2: If you took the cargo net route you had to make sure no one on the monkey bars above you fell ON YOU. The people running it weren’t doing that for you. I saw two people almost get cleaned out while I watched before my heat. It happened again to a guy right in front of me. I made sure to stay to the side.
Note to CMC: This one isn’t unlike Tough Mudder’s “Walk The Plank.” You can’t have people falling 4 to 5 feet from a monkey bar on to someone below, trying to crawl across a cargo net. Someone could literally die, or become traumatically injured. Please regulate this better in the future. If someone is on the bars, don’t let anyone else on the net. Likewise on the net, they need to be across before anyone is allowed on the bars.
The run ended with a unique take on the barbed wire crawl. It was on sand, and the wire varied in height. You never had to worry about what was under you, only above you…and it made it cool for strategy!
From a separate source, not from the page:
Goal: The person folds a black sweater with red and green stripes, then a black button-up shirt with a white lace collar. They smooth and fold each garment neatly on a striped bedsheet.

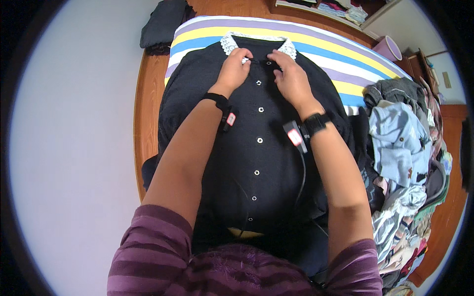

Overall, it was a fun day. I would have preferred to not have been there for six hours. I made a family trip out of the weekend, and CMC was a portion of the day, which turned out to be much longer than expected. I also didn’t get to experience any of the “fun” after – we got our bags, shirts, etc and had to bail. But I really did enjoy myself, and I’m glad I did it! Will I do another one? I would love to!
Oh, the finisher shirt? Awesome. The custom to the event finisher dog tag? Fantastic! Well done!